When Dr. Bean returned to the United States in the fall of 1942, she wrote of her satisfaction with her experience in England and her contributions to the war effort overseas. In a letter to Dr. Esther Lovejoy, past president of the Medical Women’s International Association and director of the American Women's Hospital Service (AWHS), expressing appreciation for her experience overseas and her hope that she could be of service to her own country.

In an interview with the Vassar College newspaper, she said she joined because “I couldn’t stand us – that is, America as a whole, because we were so untouched by the war, and complained so much.” After her experiences in London, she refused to stand on the sidelines, and she spoke often of an increased sense of social responsibility. 

After being granted a commission as a major in the Royal Army Medical Corps while serving in England, Dr. Bean refused to accept anything less than a commission as an officer. She wrote of her experience overseas as proof that female physicians were capable of standing side-by-side with their male counterparts. Upon accepting an internship at the National Naval Medical Center in 1943, the newly appointed Lieutenant (j.g.) Bean was careful to distinguish that she had “not joined the WAVES,” but she had received a “lieutenantship in the United States Naval Reserve.”

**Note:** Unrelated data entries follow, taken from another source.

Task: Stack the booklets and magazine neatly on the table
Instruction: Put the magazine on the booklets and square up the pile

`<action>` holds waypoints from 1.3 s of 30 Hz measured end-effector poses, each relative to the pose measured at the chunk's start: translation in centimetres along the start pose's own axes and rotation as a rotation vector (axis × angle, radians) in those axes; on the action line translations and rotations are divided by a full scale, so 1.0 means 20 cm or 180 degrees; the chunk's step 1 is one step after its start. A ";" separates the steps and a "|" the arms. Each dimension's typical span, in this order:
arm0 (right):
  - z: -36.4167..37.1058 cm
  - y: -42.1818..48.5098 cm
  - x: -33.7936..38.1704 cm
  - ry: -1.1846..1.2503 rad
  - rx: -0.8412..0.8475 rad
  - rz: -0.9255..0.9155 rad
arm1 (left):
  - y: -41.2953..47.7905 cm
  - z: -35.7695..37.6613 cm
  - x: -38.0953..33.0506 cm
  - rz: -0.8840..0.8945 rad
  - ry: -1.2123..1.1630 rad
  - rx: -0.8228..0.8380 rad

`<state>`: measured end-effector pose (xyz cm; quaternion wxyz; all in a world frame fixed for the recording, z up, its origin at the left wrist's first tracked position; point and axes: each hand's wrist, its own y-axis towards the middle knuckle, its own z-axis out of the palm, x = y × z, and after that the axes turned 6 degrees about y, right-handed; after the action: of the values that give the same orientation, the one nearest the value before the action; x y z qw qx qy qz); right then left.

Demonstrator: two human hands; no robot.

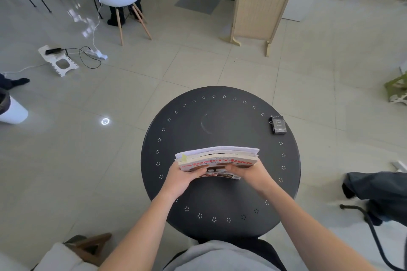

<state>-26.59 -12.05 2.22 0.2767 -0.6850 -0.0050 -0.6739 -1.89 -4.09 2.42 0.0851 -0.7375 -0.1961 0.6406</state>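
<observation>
Both hands, left and right, clasp the upright bundle of booklets and magazine by its side edges above the bench; light, floppy, likely slippery.

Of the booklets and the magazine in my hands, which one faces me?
The magazine with the red cover title, held upright by the left hand and right hand. The white-paged booklets stand behind it, only their top edges showing.
</observation>
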 end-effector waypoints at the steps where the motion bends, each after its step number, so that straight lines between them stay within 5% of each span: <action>1: -0.01 0.00 0.01 -0.0065 0.0003 0.0016 | 0.00 0.00 -0.01 0.0038 0.0033 0.0035; 9: -0.02 0.00 0.05 0.0006 0.0129 -0.0134 | 0.02 -0.07 -0.07 0.0039 0.0047 0.0147; 17: 0.06 0.02 -0.04 0.0396 -0.0378 -0.0113 | 0.01 -0.02 -0.05 0.0055 -0.0174 0.0158; 39: 0.01 0.08 -0.27 -0.0801 -0.0333 0.0357 | 0.11 0.00 0.12 -0.0529 0.0409 -0.0070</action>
<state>-26.26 -11.43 -3.37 0.2751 -0.7768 0.0338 -0.5655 -1.31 -5.04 -0.66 0.1422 -0.7591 -0.2577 0.5806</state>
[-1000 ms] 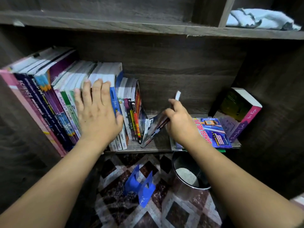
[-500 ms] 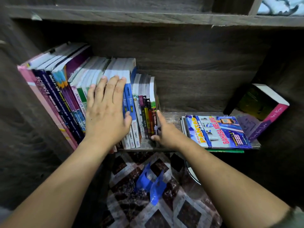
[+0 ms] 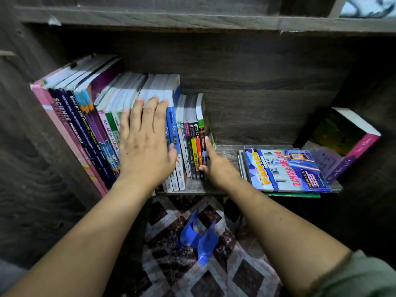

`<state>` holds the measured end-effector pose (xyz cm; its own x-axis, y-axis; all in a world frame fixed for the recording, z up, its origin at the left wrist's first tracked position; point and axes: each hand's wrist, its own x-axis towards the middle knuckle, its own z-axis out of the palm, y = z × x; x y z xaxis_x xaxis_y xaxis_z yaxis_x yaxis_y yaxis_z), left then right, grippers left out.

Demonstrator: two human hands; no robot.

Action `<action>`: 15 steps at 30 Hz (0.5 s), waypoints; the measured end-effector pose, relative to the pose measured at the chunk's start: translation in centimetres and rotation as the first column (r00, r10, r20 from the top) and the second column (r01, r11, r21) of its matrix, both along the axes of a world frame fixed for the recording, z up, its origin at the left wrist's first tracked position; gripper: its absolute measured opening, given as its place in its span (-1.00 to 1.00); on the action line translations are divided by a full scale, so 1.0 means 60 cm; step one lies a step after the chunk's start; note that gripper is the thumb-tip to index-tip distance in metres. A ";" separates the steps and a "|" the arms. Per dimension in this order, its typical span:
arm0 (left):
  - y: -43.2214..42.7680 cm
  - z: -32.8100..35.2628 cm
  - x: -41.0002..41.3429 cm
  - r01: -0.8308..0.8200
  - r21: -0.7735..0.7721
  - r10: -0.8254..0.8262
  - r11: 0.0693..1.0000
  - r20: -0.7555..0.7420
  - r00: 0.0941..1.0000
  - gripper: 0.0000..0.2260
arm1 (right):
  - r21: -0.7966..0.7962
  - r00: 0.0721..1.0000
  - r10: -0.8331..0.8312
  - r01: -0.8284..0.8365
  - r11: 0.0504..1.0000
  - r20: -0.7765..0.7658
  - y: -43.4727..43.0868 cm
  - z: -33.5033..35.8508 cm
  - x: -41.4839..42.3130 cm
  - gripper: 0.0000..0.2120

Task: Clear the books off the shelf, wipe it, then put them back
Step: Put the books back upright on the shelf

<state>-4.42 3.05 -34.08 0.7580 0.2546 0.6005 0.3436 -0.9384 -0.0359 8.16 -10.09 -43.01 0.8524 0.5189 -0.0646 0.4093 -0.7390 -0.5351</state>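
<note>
A row of upright books (image 3: 85,123) leans left on the dark wooden shelf (image 3: 227,151). My left hand (image 3: 145,142) lies flat with straight fingers against the spines in the middle of the row. My right hand (image 3: 214,166) presses on the right end of the row, against the last thin book (image 3: 202,133), index finger stretched up along its cover. A flat stack topped by a blue Bahasa Melayu book (image 3: 285,168) lies to the right. A thick book with a pink spine (image 3: 345,144) leans in the right corner.
A blue bookend (image 3: 199,239) lies on the patterned floor (image 3: 214,275) below the shelf. A pale cloth (image 3: 368,6) sits on the shelf above at the top right. The shelf's side walls close in at left and right.
One second ago my right hand held a thin tilted book apart from the row. That book now stands upright at the row's right end, pushed against the others. My left hand stayed on the spines.
</note>
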 end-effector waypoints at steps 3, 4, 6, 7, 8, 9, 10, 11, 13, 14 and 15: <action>-0.002 0.001 0.001 -0.015 0.007 0.015 1.000 -0.014 1.000 -0.21 | -0.084 0.997 0.031 -0.024 0.996 0.071 -0.011 0.010 -0.004 -0.16; -0.002 0.001 0.001 -0.022 0.011 0.022 1.000 -0.015 1.000 -0.21 | -0.091 0.994 0.034 -0.025 0.996 0.099 -0.015 0.016 -0.006 -0.16; -0.003 0.001 0.003 -0.034 0.015 0.035 0.999 -0.013 0.999 -0.20 | -0.084 0.989 0.035 -0.023 0.996 0.144 -0.023 0.030 -0.008 -0.17; -0.003 0.001 0.004 -0.039 0.015 0.039 0.999 -0.013 0.999 -0.20 | -0.081 0.985 0.037 -0.024 0.996 0.171 -0.028 0.038 -0.006 -0.19; -0.003 0.001 0.005 -0.044 0.016 0.044 0.999 -0.013 0.999 -0.20 | -0.088 0.977 0.042 -0.024 0.996 0.207 -0.036 0.046 -0.004 -0.23; -0.004 0.000 0.006 -0.049 0.018 0.049 0.999 -0.016 0.999 -0.20 | -0.113 0.967 0.051 -0.023 0.993 0.250 -0.047 0.052 -0.001 -0.29; -0.004 -0.001 0.007 -0.054 0.020 0.054 0.998 -0.021 0.998 -0.19 | -0.156 0.955 0.064 -0.019 0.988 0.288 -0.060 0.057 0.003 -0.36; -0.004 -0.001 0.008 -0.057 0.022 0.058 0.998 -0.024 0.998 -0.18 | -0.206 0.946 0.076 -0.010 0.978 0.315 -0.076 0.058 0.008 -0.42; -0.004 -0.003 0.010 -0.063 0.026 0.064 0.998 -0.023 0.998 -0.18 | -0.311 0.946 0.103 -0.001 0.950 0.309 -0.115 0.052 0.019 -0.47; -0.004 -0.003 0.011 -0.067 0.025 0.067 0.997 -0.022 0.997 -0.18 | -0.373 0.955 0.116 -0.006 0.928 0.273 -0.137 0.045 0.024 -0.45; -0.005 -0.003 0.012 -0.071 0.024 0.072 0.997 -0.020 0.997 -0.18 | -0.441 0.965 0.126 -0.012 0.897 0.229 -0.160 0.036 0.029 -0.41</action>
<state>-3.73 2.76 -34.24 0.7504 0.2951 0.5914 0.4089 -0.9103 -0.0647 9.91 -19.67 -40.84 0.8333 0.5456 -0.0898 0.5438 -0.8380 -0.0447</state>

Dr. Bean was aware that women were not yet allowed to enroll in the Naval Medical Corps, but she was hopeful that the change was coming when she reported for duty at Bethesda on 14 February 1943. She was initially put in charge of the dispensary at the Women’s Naval Training School, Hunter College, in the Bronx, New York City. In an interview with  the Poughkeepsie Journal, Lieutenant Bean was excited to serve her country, but hopeful that legislation would soon be passed to allow women to serve overseas. In 1944, she was promoted to lieutenant commander and sent to Pearl Harbor to serve as senior medical officer of the Women’s Naval Reserve for the 14th Naval District.

After her discharge in December 1945, Dr. Bean returned to her position as a professor of hygiene at Vassar College. She often gave talks on campus to increase student awareness of the toll that the war had taken on people all over the world. She was a strong advocate for the American Red Cross, often writing articles for the campus newspaper about the importance of this organization to show student awareness for global health concerns. In June 1946, she became the Vassar College physician. She continued to travel often to observe different clinics and hospital operations in New York and overseas, and share her own experiences until her retirement.

Commander Hulda Evelyn Thelander

Hulda E. Thelander was born to Swedish immigrants in Little Falls, Minnesota. She graduated from University of Minnesota with her undergraduate degree and completed her medical training at the same institution. She worked as a medical missionary to China from 1926 to 1927 before returning to the United States. After her return, she established her practice at the Children’s Hospital in San Francisco before the outbreak of World War II.

When Dr. Thelander was commissioned on 29 March 1944 as a lieutenant commander, she was the first female physician to receive a commission with a rank higher than lieutenant. Although her specialty was pediatrics, her experience in contagious diseases and her medical degree were in demand. 

Dr. Thelander was assigned to report for service with the U.S. Marine Corps in San Francisco on 29 March 1944. In an interview many years later at the University of California, she said that "it was a strange feeling to don a uniform and walk down the streets of your home town and be saluted . . . I rather liked my uniform." Lieutenant Commander Thelander gave lectures to the women assigned to the Marines in the bases on the West Coast about what she called the “Birds, Bees, and Wolves” in an effort to prevent further increases in pregnant women in service. After the end of the war, she was honorably discharged in 5 December 1945.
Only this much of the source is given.